Scenario / Problem Statement: You have been assigned a GuardDuty finding to investigate and remediate. The GuardDuty finding type is “Stealth:S3/ServerAccessLoggingDisabled”.
Navigate to the GuardDuty console and open the Findings page. You should see findings with types that start with Stealth:S3 and Policy:S3. If you do not see those findings, try refreshing the page.

Click on the Stealth:S3/ServerAccessLoggingDisabled finding to view the full details. You can see the finding details include information about what happened, what AWS resources were involved in the suspicious activity, when this activity took place, and other additional information. Under Resource Affected, find which S3 bucket is associated with this finding, which IAM User (User Name) made the change, and the Access key ID used.
This finding informs you that S3 server access logging is disabled for the bucket. If disabled, no logs are created for any actions taken on the S3 bucket or on the objects in the bucket, unless S3 object level logging is enabled. Even though this is a low severity finding, it is important to investigate why someone disabled logging. Disabling logging could be used to cover up changes that should not be been made. To learn more, see S3 Server Access Logging.
Investigate another S3 policy finding. Click on the finding Policy:S3/BucketBlockPublicAccessDisabled. This finding is generated when block public access settings are disabled, if they were previously enabled. This may have been an intended change or could have been an accidental or malicious change to the bucket setting.
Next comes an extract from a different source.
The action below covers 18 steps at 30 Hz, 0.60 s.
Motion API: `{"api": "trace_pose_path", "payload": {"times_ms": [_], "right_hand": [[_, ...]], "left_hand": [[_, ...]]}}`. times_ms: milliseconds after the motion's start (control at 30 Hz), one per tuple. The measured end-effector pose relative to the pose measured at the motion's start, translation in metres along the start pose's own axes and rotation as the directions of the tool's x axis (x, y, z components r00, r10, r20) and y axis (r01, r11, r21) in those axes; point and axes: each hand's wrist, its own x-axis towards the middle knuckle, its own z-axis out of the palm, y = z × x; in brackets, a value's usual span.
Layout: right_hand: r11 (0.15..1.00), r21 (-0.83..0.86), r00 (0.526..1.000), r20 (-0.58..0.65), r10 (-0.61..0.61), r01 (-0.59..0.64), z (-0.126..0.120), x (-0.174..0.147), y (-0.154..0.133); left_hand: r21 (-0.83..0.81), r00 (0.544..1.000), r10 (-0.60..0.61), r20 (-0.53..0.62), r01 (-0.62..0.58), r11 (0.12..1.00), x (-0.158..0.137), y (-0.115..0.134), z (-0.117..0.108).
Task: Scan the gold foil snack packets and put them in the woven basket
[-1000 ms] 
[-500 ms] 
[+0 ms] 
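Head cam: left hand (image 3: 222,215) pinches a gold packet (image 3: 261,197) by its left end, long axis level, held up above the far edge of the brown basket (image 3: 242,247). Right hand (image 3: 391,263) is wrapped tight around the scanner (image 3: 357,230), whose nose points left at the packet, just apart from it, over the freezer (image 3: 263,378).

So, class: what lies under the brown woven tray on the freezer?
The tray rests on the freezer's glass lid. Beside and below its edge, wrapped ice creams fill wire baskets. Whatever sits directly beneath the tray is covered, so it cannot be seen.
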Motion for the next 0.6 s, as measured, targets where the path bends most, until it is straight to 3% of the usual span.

In such a situation it is always good to confirm with the bucket owner if this was intentional. Given the context of what the bucket is used for, this seems suspicious.

To determine the actions that the IAM User took, click on each of the findings. Find the API calls that were made by looking under Action and then API. Are these management events or data plane events? GuardDuty is able to analyze large volumes of data and identify potential threats in your environment. It is still important to correlate other data to understand the full scope of the potential threat. In this case you would use the details in this finding to pinpoint historical user activity in AWS CloudTrail. You could further investigate and analyze the root cause of this security finding with Amazon Detective.
These IAM findings are being generated by the “malicious EC2” instance making API calls. GuardDuty generates findings for these API calls that disable S3 logging and S3 block public access settings.

You confirmed with the bucket owner that the changes need to be reverted back. Proceed to remediate the S3 findings.
Navigate to the AWS S3 Console.
Click the name of the S3 bucket that starts with “guardduty-example-finance”.
Click on the Properties tab, scroll down to Server access logging, click Edit, and select Enable.
After selecting Enable, a prompt to identify a “Target bucket” will appear. Click Browse S3 and select the bucket name starting with guardduty-example-log. Click Choose path.
Finally, click Save changes. You have enabled server access logging!
To revert the bucket back to being private, click on the Permissions tab, and click the Edit button under the Block public access (bucket setting).
Select the Block all public access option, click Save changes, and type “confirm” in the dialogue box that appears. Click Confirm. The bucket is private again! Another option for customers to protect against unintentional bucket exposures is to add service control policies (SCP). An SCP defines a guardrail, or sets limits, on the actions that the account’s administrator can delegate to the IAM users and roles in the accounts.
While the security team is analyzing the previous activity of this user to better understand the scope of the issue, you need to disable the access key associated with the user to prevent further unauthorized/unintended actions.
Navigate to the AWS IAM console .
Click Users in the left navigation.
Select the GD-Workshop-Compromised2-Simulated user.
Click the Security Credentials tab.
Scroll down to Access keys, click the Actions dropdown, and select Deactivate. In the confirmation popup, click Deactivate. If you get an error making the key inactive, you can remove the access key.
In step 7, you manually remediated part of the issue by re-enabling S3 server access logging. You also have the option of doing this with automation. One approach is to use AWS Config Managed Rules. AWS Config provides AWS managed rules, which are predefined, customizable rules that AWS Config uses to evaluate whether your AWS resources comply with common best practices. You can customize the behavior of a managed rule to suit your needs. AWS Config allows you to remediate noncompliant resources that are evaluated by AWS Config Rules. In this case, you can use the managed rule “s3-bucket-logging-enabled” and configure the rule to automatically enable logging for your S3 buckets.